== Supplied material ==

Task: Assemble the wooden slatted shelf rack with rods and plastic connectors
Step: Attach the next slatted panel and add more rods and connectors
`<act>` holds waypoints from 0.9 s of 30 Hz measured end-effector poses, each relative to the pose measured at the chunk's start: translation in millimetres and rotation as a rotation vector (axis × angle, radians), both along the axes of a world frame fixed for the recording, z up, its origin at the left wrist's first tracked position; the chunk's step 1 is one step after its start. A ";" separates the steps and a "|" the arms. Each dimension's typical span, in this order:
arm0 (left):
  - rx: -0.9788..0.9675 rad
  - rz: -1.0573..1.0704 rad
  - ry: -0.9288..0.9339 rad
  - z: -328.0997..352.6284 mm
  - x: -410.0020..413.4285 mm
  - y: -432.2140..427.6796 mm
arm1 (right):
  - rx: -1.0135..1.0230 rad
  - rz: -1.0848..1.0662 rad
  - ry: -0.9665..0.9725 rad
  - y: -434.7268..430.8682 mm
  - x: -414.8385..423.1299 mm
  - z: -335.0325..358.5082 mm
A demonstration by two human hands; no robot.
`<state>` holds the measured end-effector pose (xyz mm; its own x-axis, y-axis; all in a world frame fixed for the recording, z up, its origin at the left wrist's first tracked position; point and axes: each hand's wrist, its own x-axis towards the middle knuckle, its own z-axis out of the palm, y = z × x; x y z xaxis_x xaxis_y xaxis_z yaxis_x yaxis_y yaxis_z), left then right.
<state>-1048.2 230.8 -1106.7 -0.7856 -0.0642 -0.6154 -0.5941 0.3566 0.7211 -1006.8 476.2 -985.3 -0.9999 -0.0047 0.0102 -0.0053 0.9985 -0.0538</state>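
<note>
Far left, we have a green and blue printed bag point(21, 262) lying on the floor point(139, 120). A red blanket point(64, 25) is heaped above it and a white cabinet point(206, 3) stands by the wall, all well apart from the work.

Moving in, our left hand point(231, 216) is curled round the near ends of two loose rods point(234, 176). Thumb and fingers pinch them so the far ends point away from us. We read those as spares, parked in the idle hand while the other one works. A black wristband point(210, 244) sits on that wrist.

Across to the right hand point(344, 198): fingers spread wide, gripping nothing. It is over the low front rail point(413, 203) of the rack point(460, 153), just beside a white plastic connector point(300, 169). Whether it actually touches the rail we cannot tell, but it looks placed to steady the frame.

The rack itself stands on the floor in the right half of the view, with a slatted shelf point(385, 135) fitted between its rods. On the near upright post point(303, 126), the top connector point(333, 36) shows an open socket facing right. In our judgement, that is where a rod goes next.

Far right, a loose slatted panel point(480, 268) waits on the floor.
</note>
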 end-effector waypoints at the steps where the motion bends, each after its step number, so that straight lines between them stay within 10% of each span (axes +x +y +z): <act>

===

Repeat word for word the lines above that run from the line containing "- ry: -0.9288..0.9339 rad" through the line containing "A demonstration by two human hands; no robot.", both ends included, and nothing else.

### Expected answer
  - ry: -0.9288..0.9339 rad
  - z: -328.0997..352.6284 mm
  - x: -410.0020..413.4285 mm
  - y: -432.2140..427.6796 mm
arm1 (right):
  - rx: -1.0135..1.0230 rad
  - rz: -1.0848..1.0662 rad
  - ry: -0.9665..0.9725 rad
  - y: -434.7268..430.8682 mm
  - x: -414.8385..423.1299 mm
  - z: -335.0325..358.5082 mm
A demonstration by two human hands; no robot.

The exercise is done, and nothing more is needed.